Order by option

Is there any option to do order by bin

HI

Aerospike does not support an “order by” command or filter. But is is possible to programmatically process the output stream of a query using stream UDF . A cleaver stream UDF can filter, map, aggregate and reduce the results of a query.

I hope this helps

Thanks. Is there any example to do order by using stream UDF?

HI,

There is no orderby example available. But the way you would do it is an insert sort in the Aggregate function and an ordered merge in the Reduce function.

But beware, you could end up with some very large results sets that could exceed the heap space of you application. What is the expect size of your result set?

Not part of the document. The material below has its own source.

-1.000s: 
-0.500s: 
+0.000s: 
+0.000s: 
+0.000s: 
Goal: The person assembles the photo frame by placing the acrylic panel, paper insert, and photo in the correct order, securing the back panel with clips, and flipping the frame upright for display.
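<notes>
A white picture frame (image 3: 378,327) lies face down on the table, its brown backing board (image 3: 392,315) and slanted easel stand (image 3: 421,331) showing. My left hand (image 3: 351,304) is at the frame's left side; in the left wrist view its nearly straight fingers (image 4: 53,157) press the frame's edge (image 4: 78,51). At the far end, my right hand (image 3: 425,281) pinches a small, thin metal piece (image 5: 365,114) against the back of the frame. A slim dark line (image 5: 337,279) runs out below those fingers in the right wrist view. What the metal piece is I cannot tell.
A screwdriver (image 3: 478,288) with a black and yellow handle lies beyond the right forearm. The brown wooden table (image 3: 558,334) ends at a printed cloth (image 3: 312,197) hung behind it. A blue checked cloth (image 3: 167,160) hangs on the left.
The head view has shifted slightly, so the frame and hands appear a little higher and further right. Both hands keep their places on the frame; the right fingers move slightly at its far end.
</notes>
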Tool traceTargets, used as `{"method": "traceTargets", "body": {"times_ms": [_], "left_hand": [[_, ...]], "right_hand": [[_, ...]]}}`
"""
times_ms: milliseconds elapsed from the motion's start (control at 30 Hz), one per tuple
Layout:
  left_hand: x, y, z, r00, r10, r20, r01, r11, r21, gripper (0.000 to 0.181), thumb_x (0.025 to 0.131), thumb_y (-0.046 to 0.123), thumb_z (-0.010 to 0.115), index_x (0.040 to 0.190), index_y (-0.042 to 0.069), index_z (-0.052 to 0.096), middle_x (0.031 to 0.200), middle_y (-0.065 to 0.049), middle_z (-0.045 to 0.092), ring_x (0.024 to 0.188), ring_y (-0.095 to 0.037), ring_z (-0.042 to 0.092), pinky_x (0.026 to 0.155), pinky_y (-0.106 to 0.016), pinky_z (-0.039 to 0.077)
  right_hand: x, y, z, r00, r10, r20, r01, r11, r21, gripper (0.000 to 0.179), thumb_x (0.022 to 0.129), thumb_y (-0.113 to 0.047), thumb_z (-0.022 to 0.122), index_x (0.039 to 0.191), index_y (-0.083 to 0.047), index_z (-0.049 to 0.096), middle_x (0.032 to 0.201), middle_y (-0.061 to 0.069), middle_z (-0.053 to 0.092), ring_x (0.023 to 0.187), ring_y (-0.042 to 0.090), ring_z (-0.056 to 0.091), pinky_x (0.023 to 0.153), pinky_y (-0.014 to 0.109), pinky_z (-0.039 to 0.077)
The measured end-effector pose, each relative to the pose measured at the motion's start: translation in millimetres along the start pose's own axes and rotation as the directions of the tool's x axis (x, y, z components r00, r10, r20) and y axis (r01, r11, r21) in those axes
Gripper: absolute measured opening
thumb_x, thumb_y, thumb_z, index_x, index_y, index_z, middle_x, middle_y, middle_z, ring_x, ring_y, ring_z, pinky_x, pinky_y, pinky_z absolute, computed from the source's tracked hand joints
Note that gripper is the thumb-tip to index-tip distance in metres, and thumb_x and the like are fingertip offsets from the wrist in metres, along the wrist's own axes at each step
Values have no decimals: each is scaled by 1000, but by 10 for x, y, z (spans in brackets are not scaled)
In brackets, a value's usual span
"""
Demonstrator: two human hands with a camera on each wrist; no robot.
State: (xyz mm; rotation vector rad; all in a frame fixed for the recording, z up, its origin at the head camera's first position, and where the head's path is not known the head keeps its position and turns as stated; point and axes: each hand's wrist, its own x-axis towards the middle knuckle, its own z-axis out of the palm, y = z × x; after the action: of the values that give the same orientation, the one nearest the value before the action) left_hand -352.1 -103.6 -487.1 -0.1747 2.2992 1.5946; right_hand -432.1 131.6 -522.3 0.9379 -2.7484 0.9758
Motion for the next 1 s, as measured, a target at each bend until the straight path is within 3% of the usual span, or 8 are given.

Do you need to return all the records to the application OR do you really want to do some aggregation or analytics on those records? If the latter, why not do it in the Stream UDF functions.

I will have above 100000 records in set. I have put filter on the result with udf. now I need to do sorting on it. I was thinking to do with Java Comparator interface, Is it ok? looking for the sorting with udf

We did sorting feature in lua udf. But it was unexpected and unstable because aerospike is distributed server. So, we are using comparator in client side.

Hi

I have worked up an example of groupby and orderby using UDF. You can find the code here.

I hope this helps

Peter

Hi @helipilot50, it seams that the code example is a groupBy rather than a orderBy example.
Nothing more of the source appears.